This helper function performs the integration on half a column, either “downward” (j = -1) or “upward” (j = 1).

static void half_column (Point point, scalar c, vector h, vector cs, int j)
{

The ‘state’ of the height function can be: complete if both ends were found, zero or one if one end was found and between zero and one if only the interface was found.

  const int complete = -1;

foreach_dimension() {

S is the state and H the (partial) value of the height function. If we are on the (first) downward integration (j = -1) we initialise S and H with the volume fraction in the current cell.

    double S = c[], H = S, ci, a;

On the upward integration (j = 1), we recover the state of the downward integration.
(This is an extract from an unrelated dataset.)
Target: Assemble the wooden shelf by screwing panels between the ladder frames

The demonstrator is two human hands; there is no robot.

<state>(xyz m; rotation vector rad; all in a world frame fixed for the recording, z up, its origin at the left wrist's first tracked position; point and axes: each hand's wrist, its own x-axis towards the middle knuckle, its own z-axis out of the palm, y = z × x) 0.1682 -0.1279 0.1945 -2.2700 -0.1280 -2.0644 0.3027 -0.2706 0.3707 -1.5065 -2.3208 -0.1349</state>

Both the state and the (possibly partial) height value are encoded in a single number using a base 100 shift for the state.

    typedef struct { int s; double h; } HState;
HState state = {0, 0};
if (j == 1) {

Check whether this is an inconsistent height.

      if (h.x[] == 300.)
state.s = complete, state.h = nodata;

Otherwise, this is either a complete or a partial height.

      else {
int s = (h.x[] + HSHIFT/2.)/100.;
state.h = h.x[] - 100.*s;
state.s = s - 1;
}

If this is a complete height, we start a fresh upward integration.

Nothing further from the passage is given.